De son côté, le radicalisme emprunte souvent au libéralisme. Il l’accompagne dans bien des aventures, si bien qu’il apparaît parfois comme un libéralisme d’extrémistes. Mais ce serait se fourvoyer que de le réduire à cela. Nisbet exprime sa vision du radicalisme ainsi :
Si quelque chose caractérise le radicalisme du XIXe et du XXe siècle, c’est à mon avis le sentiment que le pouvoir politique peut être rédempteur si l’on s’en empare pour le purifier et en faire un usage illimité, même jusqu’à faire régner la terreur afin de réhabiliter l’homme et les institutions. À cette conception du pouvoir s’ajoute une foi presque illimitée dans la possibilité de construire un nouvel ordre social fondé sur la raison. (p.24)

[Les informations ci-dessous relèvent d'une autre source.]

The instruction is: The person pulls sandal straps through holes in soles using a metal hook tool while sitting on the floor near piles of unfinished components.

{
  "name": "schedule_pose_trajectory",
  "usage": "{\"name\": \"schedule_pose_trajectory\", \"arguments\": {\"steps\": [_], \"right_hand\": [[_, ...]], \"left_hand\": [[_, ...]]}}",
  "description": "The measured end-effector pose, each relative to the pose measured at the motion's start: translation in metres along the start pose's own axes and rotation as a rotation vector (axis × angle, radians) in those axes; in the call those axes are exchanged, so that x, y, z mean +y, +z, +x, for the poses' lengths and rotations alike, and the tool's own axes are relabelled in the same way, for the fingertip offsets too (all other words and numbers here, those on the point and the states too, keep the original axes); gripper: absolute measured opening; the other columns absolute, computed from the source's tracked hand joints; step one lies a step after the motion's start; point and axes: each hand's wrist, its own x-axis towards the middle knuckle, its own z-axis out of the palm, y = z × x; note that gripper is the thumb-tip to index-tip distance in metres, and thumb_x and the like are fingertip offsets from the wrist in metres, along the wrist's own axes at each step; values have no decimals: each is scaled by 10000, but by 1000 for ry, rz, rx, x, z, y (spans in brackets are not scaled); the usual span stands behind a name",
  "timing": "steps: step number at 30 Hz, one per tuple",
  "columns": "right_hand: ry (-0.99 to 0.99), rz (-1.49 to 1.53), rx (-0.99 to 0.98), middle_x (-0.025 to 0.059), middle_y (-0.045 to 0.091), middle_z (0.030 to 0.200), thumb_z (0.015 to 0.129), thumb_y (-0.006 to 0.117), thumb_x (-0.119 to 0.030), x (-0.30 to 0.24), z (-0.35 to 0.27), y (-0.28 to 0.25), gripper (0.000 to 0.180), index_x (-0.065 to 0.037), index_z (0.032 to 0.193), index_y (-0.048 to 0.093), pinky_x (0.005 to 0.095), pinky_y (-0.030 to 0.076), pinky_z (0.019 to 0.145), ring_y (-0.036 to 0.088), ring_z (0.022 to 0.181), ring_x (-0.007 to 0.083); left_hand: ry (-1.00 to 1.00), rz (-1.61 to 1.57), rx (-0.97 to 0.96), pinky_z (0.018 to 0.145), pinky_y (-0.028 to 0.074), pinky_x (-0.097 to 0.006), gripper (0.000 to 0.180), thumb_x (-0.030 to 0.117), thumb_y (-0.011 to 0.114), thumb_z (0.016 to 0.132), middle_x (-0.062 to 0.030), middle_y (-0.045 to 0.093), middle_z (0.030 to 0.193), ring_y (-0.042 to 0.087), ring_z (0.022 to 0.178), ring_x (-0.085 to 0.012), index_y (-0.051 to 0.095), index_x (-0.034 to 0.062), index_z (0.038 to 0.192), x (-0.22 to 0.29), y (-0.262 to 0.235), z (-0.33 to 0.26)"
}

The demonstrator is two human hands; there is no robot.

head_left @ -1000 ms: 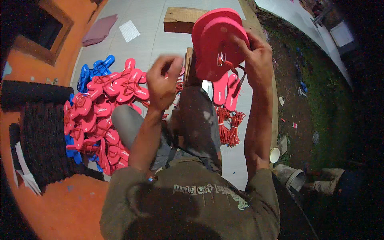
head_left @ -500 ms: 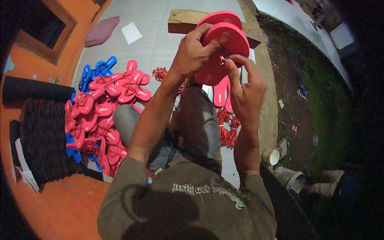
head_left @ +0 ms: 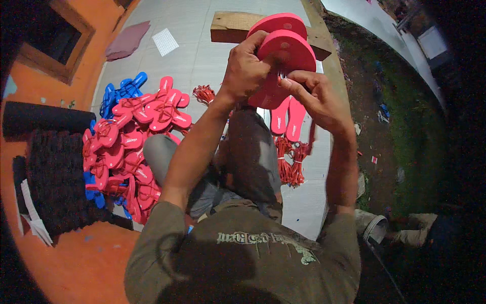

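Grey floor, wooden block at far edge. Left hand and right hand both clamp two red flip-flop soles; two more soles lie below.

Two hands showing, left hand and right hand, both gripping one red sole; a second red sole sitting behind it. Two more bare red soles lying flat on the floor. Two bundles of red straps lying beside the knee, a third bundle farther off. One wooden block. Finished red sandals piling up, too many to count; blue sandals numbering at least three.
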Motion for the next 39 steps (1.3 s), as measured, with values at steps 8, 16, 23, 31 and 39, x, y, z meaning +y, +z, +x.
{"name": "schedule_pose_trajectory", "arguments": {"steps": [8, 16, 23, 31, 39], "right_hand": [[-145, -474, -221, 171, 537, 605, 813, 513, -259, -24, 20, -30, 289, 14, 734, 570, 379, 412, 543, 536, 571, 312], [25, -98, -397, 47, 461, 549, 812, 525, -268, -13, 23, -38, 296, 19, 752, 566, 292, 357, 485, 435, 518, 118], [-101, -554, -346, 170, 493, 594, 772, 566, -196, -33, 24, -36, 224, 27, 786, 578, 362, 372, 516, 426, 502, 273], [170, -59, -285, 169, 579, 662, 793, 532, -170, -26, 17, -34, 204, 15, 844, 600, 340, 435, 544, 569, 581, 245], [-60, -422, -66, 143, 602, 674, 806, 556, -213, -28, 8, -25, 244, 25, 830, 602, 297, 438, 558, 571, 596, 156]], "left_hand": [[182, 213, 108, 648, 461, -310, 239, 91, 618, 662, -129, 613, 769, 606, 698, -233, 561, 33, 887, 11, 4, 0], [168, 257, -51, 669, 460, -276, 217, 80, 605, 698, -82, 614, 808, 580, 762, -151, 551, 26, 901, 17, -5, 10], [209, 223, -31, 641, 471, -317, 218, 114, 639, 677, -120, 616, 756, 612, 712, -235, 561, 38, 866, 13, -5, 6], [172, 73, 7, 650, 466, -299, 231, 144, 657, 693, -106, 619, 769, 608, 719, -192, 559, 41, 874, 3, -1, 10], [35, 87, -50, 737, 444, -258, 275, 142, 645, 751, -59, 600, 900, 553, 825, -114, 532, 32, 976, 6, -5, 3]]}}
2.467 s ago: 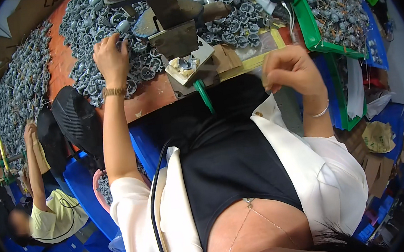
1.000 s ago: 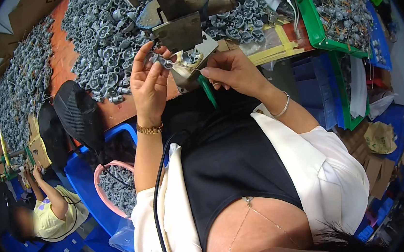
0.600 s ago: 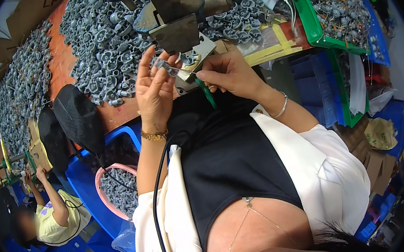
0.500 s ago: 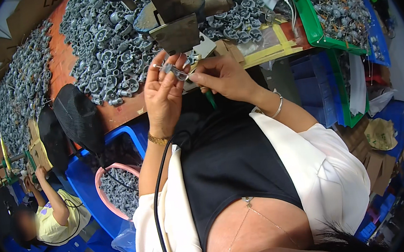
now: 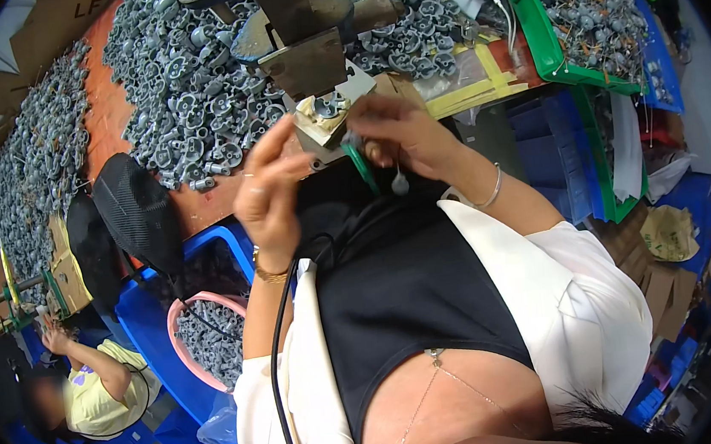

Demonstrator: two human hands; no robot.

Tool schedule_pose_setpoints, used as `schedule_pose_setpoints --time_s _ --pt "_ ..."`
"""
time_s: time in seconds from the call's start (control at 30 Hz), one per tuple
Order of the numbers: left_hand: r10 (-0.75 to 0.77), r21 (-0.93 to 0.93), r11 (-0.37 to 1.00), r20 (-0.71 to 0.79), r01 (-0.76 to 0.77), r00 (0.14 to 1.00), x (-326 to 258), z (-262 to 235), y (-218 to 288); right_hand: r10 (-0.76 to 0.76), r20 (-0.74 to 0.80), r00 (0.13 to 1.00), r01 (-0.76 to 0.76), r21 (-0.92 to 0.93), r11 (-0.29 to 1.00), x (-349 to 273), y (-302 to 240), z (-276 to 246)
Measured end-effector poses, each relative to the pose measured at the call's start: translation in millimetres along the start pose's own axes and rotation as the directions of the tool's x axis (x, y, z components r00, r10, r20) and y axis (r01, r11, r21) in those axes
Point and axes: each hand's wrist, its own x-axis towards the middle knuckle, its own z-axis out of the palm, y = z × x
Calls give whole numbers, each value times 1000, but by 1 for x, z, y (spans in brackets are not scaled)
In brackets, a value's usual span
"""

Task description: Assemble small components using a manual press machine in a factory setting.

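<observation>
1. Here, at the near edge of the table (image 5: 200,207): left hand (image 5: 272,197) raised, palm turned, fingers loosely spread, grip wide and empty as far as visible.
2. Right hand (image 5: 403,136) just right of it, fingers pinched narrow around a small grey part with a thin white cord and bead hanging below; exact hold partly hidden, so only a pinch can be told.
3. Grey fitting (image 5: 329,105) seated in the pale fixture block (image 5: 324,122) of the small press (image 5: 294,31), directly beyond both hands, touching the block.
4. Green-handled tool (image 5: 360,166) lying just below the right hand's fingers, near the block.
5. Heap of grey moulded parts (image 5: 187,75) spread far and left across the table; green tray (image 5: 548,41) with more parts far right.
6. Judged step: loading or tending the piece at the fixture block.
7. Next move, judged: needs a fine, steady pinch from the right hand and clearance from the left hand beside the block.
</observation>
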Motion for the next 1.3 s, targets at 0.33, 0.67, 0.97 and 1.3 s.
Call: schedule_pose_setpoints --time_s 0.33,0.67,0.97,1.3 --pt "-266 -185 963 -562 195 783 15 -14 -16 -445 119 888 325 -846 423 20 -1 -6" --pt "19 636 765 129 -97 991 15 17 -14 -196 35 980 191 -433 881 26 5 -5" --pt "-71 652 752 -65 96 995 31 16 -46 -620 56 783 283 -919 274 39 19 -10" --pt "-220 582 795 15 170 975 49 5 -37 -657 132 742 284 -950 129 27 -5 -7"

Le radicalisme comme idéologie correspond à une laïcisation des idéaux révolutionnaires égalitaristes. Nisbet raconte qu’avant la fin du XVIIIe siècle, les mouvements révolutionnaires et subversifs, des Hussites aux Shakers, étaient d’inspiration religieuse et millénariste. Les radicaux tendent à être des révolutionnaires millénaristes laïcs, qui cherchent dans la politique ce que leurs prédécesseurs cherchaient dans la religion :
Avec le Jacobinisme, le Comité de Salut Public et peut-être le coup d’État du 18 Brumaire, le modèle que nous propose le radicalisme du XIXe siècle, c’est un chiliasme révolutionnaire né de la foi en la vertu du pouvoir absolu; vertu d’un pouvoir exercé non pour lui-même mais à des fins rationalistes et humanitaires, pour libérer l’homme de l’oppression et des inégalités (y compris celles qu’impose la religion) dont il est victime depuis des millénaires. (p.24)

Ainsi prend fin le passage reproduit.